Bingham a joué un rôle majeur dans l’étude, la photographie et la médiatisation internationale de Machu Picchu. Il n’en est toutefois pas le premier visiteur moderne et ne peut être considéré comme son découvreur absolu.
Les agriculteurs de la région, les guides, les familles installées sur les terrasses et les visiteurs péruviens antérieurs à 1911 appartiennent eux aussi à cette histoire.
Reconnaître leur rôle ne diminue pas l’importance de l’expédition de Bingham.
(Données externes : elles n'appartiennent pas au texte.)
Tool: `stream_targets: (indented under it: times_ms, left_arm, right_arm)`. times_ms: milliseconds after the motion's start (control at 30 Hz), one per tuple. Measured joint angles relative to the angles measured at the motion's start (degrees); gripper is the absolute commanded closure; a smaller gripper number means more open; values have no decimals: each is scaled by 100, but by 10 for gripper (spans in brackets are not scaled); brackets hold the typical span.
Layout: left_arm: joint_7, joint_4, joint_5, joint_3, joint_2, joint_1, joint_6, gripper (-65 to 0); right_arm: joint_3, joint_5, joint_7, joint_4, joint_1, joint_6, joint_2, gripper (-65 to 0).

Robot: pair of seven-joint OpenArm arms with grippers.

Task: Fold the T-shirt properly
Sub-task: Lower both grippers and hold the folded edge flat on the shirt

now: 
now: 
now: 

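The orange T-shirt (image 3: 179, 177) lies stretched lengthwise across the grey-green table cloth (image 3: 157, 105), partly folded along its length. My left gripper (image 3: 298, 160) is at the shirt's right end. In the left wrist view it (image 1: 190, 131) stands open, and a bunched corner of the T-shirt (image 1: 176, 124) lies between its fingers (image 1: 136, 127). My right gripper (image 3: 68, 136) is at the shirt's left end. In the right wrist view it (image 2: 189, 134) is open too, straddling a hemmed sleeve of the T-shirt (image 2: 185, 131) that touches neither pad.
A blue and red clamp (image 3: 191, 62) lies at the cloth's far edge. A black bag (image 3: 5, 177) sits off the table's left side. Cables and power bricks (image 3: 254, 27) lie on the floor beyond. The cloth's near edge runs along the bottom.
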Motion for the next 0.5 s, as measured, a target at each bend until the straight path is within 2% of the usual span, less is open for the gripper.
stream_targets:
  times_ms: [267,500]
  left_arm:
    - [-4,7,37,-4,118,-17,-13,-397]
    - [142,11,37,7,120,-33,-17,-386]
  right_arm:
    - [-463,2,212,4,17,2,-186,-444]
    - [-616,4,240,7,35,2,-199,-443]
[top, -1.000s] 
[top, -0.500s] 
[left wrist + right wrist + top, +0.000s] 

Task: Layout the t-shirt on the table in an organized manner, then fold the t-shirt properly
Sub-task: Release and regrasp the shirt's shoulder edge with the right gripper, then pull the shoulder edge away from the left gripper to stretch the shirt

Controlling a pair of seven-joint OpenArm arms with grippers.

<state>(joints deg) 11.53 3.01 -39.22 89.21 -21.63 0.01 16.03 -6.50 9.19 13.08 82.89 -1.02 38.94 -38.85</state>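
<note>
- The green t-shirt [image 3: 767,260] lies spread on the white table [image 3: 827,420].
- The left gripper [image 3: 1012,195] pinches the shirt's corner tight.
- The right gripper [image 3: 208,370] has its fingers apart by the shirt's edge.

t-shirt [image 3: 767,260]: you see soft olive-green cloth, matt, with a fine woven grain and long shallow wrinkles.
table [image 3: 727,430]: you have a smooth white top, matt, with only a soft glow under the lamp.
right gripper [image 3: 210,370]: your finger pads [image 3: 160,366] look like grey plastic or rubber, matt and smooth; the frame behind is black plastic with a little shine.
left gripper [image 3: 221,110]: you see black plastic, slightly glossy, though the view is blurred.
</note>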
Cela permet au contraire de comprendre comment se construisent les récits historiques, en fonction des personnes qui disposent des moyens de publier, de photographier et de faire connaître leurs découvertes.
Machu Picchu, une mémoire retrouvée qui oblige à regarder autrement
Le 24 juillet 1911 reste une date fondamentale dans l’histoire de Machu Picchu. Ce jour-là, Hiram Bingham ne découvre pas une cité totalement inconnue, mais ouvre un nouveau chapitre de son existence en la révélant aux institutions scientifiques et au public international.
Depuis, le joyau des Andes est devenu à la fois un site archéologique, un symbole national, une destination touristique et un sujet de réflexion sur la mémoire des peuples autochtones.
Plus d’un siècle après l’expédition de Bingham, Machu Picchu conserve une part de mystère. Sa fonction exacte, l’identité de tous ses habitants et les circonstances de son abandon continuent d’alimenter les recherches.
La force du lieu réside peut-être dans cette rencontre entre la pierre et la montagne, entre le génie des bâtisseurs incas et les récits successifs de ceux qui ont voulu comprendre leur œuvre. Préserver Machu Picchu signifie donc protéger bien davantage qu’un décor spectaculaire : il s’agit de transmettre la mémoire vivante d’une civilisation qui sut transformer les contraintes des Andes en une architecture d’une exceptionnelle harmonie.